* Problem to work on *
Give the whole listing below once more, exactly, without pictures.

* Input data *

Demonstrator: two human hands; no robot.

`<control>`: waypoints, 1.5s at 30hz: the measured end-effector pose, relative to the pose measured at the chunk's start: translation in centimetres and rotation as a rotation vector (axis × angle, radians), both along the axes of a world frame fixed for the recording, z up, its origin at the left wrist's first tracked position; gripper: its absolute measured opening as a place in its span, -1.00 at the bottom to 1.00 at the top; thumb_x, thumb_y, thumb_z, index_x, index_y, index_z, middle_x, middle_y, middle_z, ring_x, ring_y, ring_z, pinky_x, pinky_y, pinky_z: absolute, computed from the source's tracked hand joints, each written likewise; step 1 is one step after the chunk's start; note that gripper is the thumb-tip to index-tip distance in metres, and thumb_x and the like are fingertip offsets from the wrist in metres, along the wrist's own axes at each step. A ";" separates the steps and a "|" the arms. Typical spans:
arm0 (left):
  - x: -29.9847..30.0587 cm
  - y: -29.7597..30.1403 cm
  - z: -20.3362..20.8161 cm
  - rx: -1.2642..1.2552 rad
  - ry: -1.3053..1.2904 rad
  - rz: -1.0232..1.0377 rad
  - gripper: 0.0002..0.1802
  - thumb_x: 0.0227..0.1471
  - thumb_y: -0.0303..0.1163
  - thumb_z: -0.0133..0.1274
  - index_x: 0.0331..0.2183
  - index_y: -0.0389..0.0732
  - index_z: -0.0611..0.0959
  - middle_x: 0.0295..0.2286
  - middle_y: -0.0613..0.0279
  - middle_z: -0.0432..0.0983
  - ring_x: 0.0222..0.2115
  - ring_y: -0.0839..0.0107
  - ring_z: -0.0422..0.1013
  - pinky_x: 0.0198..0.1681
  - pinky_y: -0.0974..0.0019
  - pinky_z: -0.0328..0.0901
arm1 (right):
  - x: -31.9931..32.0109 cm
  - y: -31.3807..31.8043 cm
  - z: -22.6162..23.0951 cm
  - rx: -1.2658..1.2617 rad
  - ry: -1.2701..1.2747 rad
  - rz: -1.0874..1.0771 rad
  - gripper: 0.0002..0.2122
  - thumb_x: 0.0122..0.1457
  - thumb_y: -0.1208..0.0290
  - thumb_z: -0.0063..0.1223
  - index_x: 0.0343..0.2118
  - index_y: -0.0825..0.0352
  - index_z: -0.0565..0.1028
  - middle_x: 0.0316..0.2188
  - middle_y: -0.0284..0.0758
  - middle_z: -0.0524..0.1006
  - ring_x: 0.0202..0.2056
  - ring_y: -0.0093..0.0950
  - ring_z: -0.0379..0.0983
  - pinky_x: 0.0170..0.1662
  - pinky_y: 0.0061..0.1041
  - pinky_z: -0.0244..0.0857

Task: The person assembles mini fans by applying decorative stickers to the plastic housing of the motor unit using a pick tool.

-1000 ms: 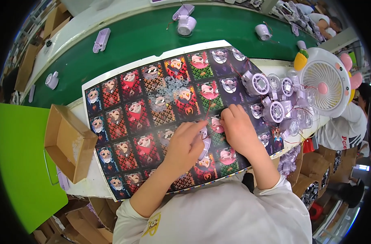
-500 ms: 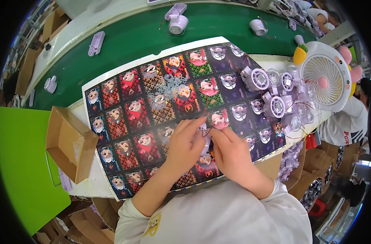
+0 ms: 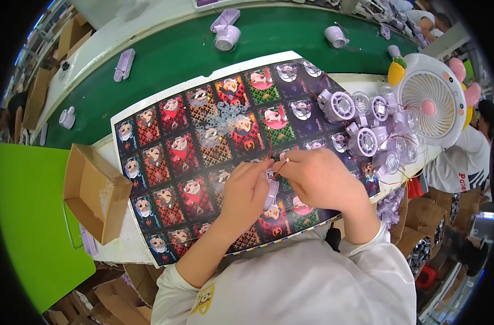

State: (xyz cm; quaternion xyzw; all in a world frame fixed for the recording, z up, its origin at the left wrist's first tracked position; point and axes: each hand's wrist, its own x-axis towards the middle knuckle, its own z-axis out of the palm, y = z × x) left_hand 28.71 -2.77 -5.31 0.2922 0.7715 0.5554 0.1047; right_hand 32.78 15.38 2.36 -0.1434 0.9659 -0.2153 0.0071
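My left hand (image 3: 246,188) is closed around a lilac plastic housing (image 3: 270,196) above the printed card sheet (image 3: 208,169). Its fingers cover much of the housing. At the housing's upper end, my right hand (image 3: 318,176) pinches a thin red wire (image 3: 276,167) with a small white tip at the fingers. Another stretch of wire runs up from the left fingertips over the sheet. Beyond both hands, a loose heap of small clear rings (image 3: 221,123) lies on the cards.
Lilac round housings with wires (image 3: 366,142) are piled at the right, before a white toy-faced fan (image 3: 428,103). An open cardboard box (image 3: 84,187) stands left. Behind runs a green conveyor belt (image 3: 171,54) bearing a lilac cup-shaped part (image 3: 226,39) and others. Cartons (image 3: 420,214) sit lower right.
My right hand has risen and turned, its fingertips now pinching the wire above the housing. My left hand has barely moved. Parts on the belt have shifted left.
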 end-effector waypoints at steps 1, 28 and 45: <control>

* Result *
Demonstrator: two human hands; no robot.

`<control>`: waypoints, 1.5s at 30hz: the measured end-effector pose, relative to the pose measured at the chunk's start: translation in centimetres and rotation as a rotation vector (axis × angle, radians), both along the axes of a world frame fixed for the recording, z up, its origin at the left wrist's first tracked position; gripper: its absolute measured opening as a place in its span, -1.00 at the bottom to 1.00 at the top; thumb_x, thumb_y, thumb_z, index_x, index_y, index_z, middle_x, middle_y, middle_z, ring_x, ring_y, ring_z, pinky_x, pinky_y, pinky_z: absolute, computed from the source's tracked hand joints, each written likewise; step 1 is one step after the chunk's start; note that gripper is the thumb-tip to index-tip distance in metres, and thumb_x and the like are fingertip offsets from the wrist in metres, along the wrist's own axes at each step. A ";" separates the steps and a "|" the arms. Typical spans:
arm0 (left):
  - x: -29.9847..30.0587 cm
  - y: -29.7597..30.1403 cm
  - z: -20.3362..20.8161 cm
  - rx: -1.2642..1.2552 rad
  - ry: -1.3053..1.2904 rad
  - rz: -1.0232..1.0377 rad
  - gripper: 0.0002..0.1802
  - thumb_x: 0.0227..0.1471
  - thumb_y: -0.0303..0.1163
  - thumb_z: -0.0133..0.1274
  - index_x: 0.0331..0.2183
  - index_y: -0.0389..0.0732
  - index_z: -0.0611..0.0959
  - middle_x: 0.0295..0.2286
  - middle_y: -0.0613..0.0279
  - middle_z: -0.0432..0.0983
  - ring_x: 0.0222..0.2115
  - ring_y: -0.0839..0.0107
  - ring_z: -0.0422..0.1013
  - pinky_x: 0.0198..0.1681
  - pinky_y: -0.0974..0.0019
  - pinky_z: -0.0328..0.0901
arm1 (right):
  - x: -31.9931..32.0109 cm
  - y: -31.3807..31.8043 cm
  - z: -22.6162..23.0951 cm
  - rx: -1.2658..1.2617 rad
  - ry: -1.2701..1.2747 rad
  - rz: -1.0874..1.0771 rad
  - gripper: 0.0002..0.2122
  - thumb_x: 0.0122..0.1457
  - thumb_y: -0.1208..0.0290
  - thumb_z: -0.0063..0.1223
  - index_x: 0.0343..0.2118
  - index_y: -0.0825..0.0352
  - index_z: -0.0565..0.1028
  - middle_x: 0.0316..0.2188
  - middle_y: -0.0284..0.0758
  - middle_z: -0.0524..0.1006
  - ring_x: 0.0202..0.2056
  - ring_y: -0.0093..0.0950
  - ring_z: -0.0379..0.0983
  - pinky_x: 0.0170..0.1662
  - pinky_y: 0.0061..0.1041
  - pinky_z: -0.0244..0.0857

Task: The person assembles mini fans by applying decorative stickers to the plastic housing of the motor unit using a pick tool.

-1000 ms: 
-500 ms: 
+0 ms: 

State: (xyz cm; quaternion xyzw; all in a world frame fixed for the recording, z up, its origin at the left wrist's first tracked position; point and axes: each hand's wrist, its own x-axis towards the middle knuckle, its own z-axis out of the palm, y = z × x) left_hand 28.71 -2.77 -5.31 0.2922 0.7715 0.5554 0.1047; right_hand 32.78 15.38 2.36 -0.1434 0.9659 -0.2153 0.0071
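My left hand (image 3: 246,188) is closed around a lilac plastic housing (image 3: 270,196) above the printed card sheet (image 3: 208,169). Its fingers cover much of the housing. At the housing's upper end, my right hand (image 3: 318,176) pinches a thin red wire (image 3: 276,167) with a small white tip at the fingers. Another stretch of wire runs up from the left fingertips over the sheet. Beyond both hands, a loose heap of small clear rings (image 3: 221,123) lies on the cards.
Lilac round housings with wires (image 3: 366,142) are piled at the right, before a white toy-faced fan (image 3: 428,103). An open cardboard box (image 3: 84,187) stands left. Behind runs a green conveyor belt (image 3: 171,54) bearing a lilac cup-shaped part (image 3: 226,39) and others. Cartons (image 3: 420,214) sit lower right.
My right hand has risen and turned, its fingertips now pinching the wire above the housing. My left hand has barely moved. Parts on the belt have shifted left.
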 end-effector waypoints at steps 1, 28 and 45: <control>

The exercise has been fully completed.